Mevcut su kaynaklarının ekonomik kullanımı

"8,5 milyon hektar sulanabilir alanın hala 2,27 milyon hektarını, gerekli altyapı yatırımlarını tamamlayamadığımız için sulayamıyoruz. Tarım başta hemen her alanda da suyu tasarruflu kullanamıyoruz. Tarımda su tasarrufu için sulama altyapısının hızla değiştirilmesi gerekiyor. Sulanan alanların yüzde 81,7'sinde salma, yüzde 16,6'sında yağmurlama ve yüzde 1,7'sinde damla sulama sistemlerinin kullanılıyor. Görüldüğü gibi yüzde 81,7 olan salma sulama altyapısı hızla, yüzde 60'lara kadar varan ölçülerde su tasarrufu sağlayan basınçlı sulama sistemlerine dönüştürülmelidir. Bunun için teşvik ve hibeler artırılarak üreticilerimiz için daha cazip hale getirilmelidir. Her türlü AR-GE çalışmalarına ağırlık verilmelidir."

Yeni geliştirilen sulama projelerinde borulu sistem ne getiriyor?

"Mevcut durumda, sulama şebekelerinin yüzde 39'u klasik, yüzde 43'ü kanalet ve yüzde 18'si ise borulu şebekedir. İnşa halindeki sulama şebekelerinin ise yüzde 7'si klasik, yüzde 4' ü kanalet ve yüzde 89'u borulu şebekedir. Bu rakamlardan da anlaşıldığı üzere 1970'li yıllardan kalma kanaletlerin oranı bir hayli fazladır. Bu tesisler bir hayli eskimiş durumda ve birçoğu atıl vaziyettedir.
Ekonomik ömrünü tamamlamış mevcut kanalların sızdırmasını, patlamasını önlemek adına girişimlerde bulunulmalı ve hali hazırda yapılan çalışmalar hızlandırılmalı ve artırılmalıdır."

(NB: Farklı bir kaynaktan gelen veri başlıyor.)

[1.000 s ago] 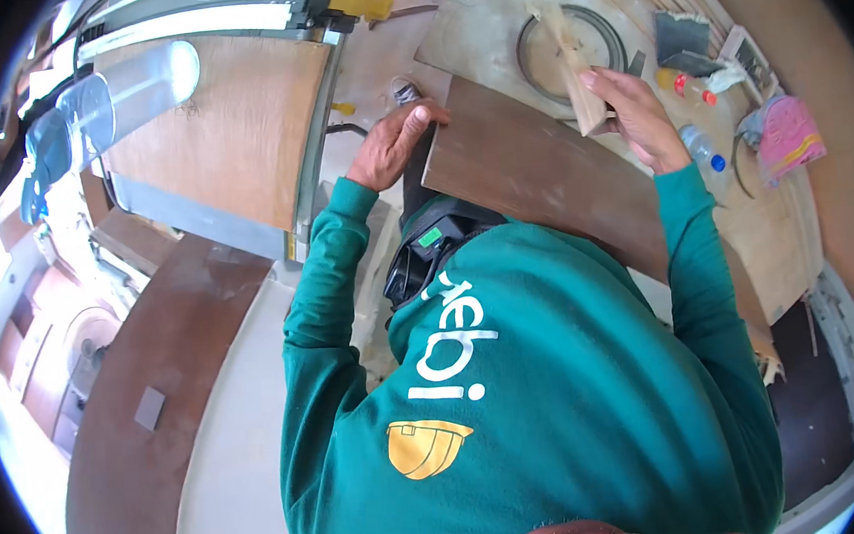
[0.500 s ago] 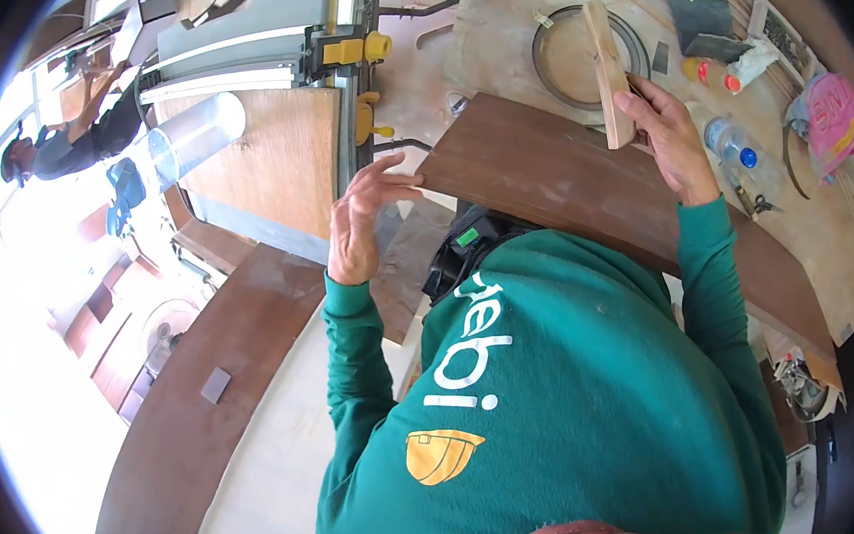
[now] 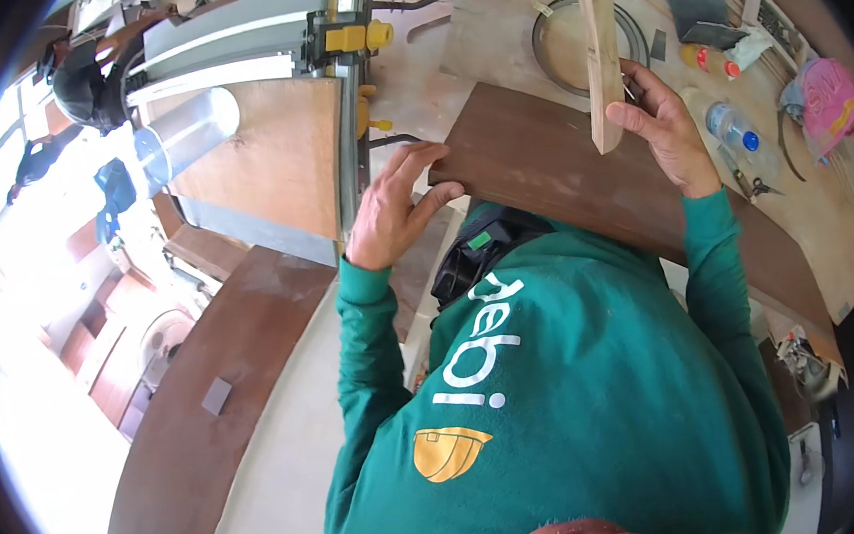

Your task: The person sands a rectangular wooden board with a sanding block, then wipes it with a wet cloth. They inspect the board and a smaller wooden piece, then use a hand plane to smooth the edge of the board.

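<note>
A long dark brown board (image 3: pixel 559 161) lies in front of my body, slanting from upper left to lower right. My left hand (image 3: pixel 397 204) is at its left end, fingers and thumb bent round the corner. In my right hand (image 3: pixel 665 128) is a narrow pale wooden block (image 3: pixel 602 72), gripped near its lower end by thumb and fingers. The block stands up above the board's far edge; whether its foot touches the board I cannot tell.
A table saw (image 3: pixel 349 38) with yellow knobs stands at the upper left. The worktable holds a coiled band (image 3: pixel 539 52), a water bottle (image 3: pixel 733 127), scissors (image 3: pixel 764 186) and a pink cloth (image 3: pixel 829 105). Another brown board (image 3: pixel 216 454) lies at left. A co-worker (image 3: pixel 82 88) is beyond the saw.
My left hand has moved right and closed onto the board's end, where its fingers were spread before. The wooden block has shifted slightly left and up in my right hand.
</note>
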`<move>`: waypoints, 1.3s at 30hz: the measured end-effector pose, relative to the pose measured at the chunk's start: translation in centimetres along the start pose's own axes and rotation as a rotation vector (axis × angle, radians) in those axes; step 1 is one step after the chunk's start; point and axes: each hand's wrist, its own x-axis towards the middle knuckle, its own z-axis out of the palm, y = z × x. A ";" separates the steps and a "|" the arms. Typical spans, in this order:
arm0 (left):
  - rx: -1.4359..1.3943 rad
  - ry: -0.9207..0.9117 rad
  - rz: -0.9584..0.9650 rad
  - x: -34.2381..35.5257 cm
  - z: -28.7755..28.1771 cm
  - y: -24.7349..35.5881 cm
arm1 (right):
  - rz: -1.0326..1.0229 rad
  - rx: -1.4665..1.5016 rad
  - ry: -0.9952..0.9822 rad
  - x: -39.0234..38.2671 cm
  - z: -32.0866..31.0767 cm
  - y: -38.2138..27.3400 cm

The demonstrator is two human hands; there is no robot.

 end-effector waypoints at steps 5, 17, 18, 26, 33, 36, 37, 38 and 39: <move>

Bayraktar son olarak ticari firmaların çayır ve meralarda bulunan su kaynaklarını yoğun biçimde kullanmaları sonucu söz konusu alanlarda kuruma tehlikesi ortaya çıktığını belirterek; "Kirlilik kaynaklarının gerekli denetimlerle kontrol altına alınması ve kaçak su kullanımının önüne geçilmesi gerekmektedir. Su kaynaklarının tasarruflu kullanılmasının yanı sıra kirletilmemesi için de gerekli tedbirleri istisnasız almalı ve uygulamalıyız." diyerek toplumsal bilinç artırılarak toprak ve su kaynaklarının korunması ve kirlenmesinin önüne geçilmesini diledi.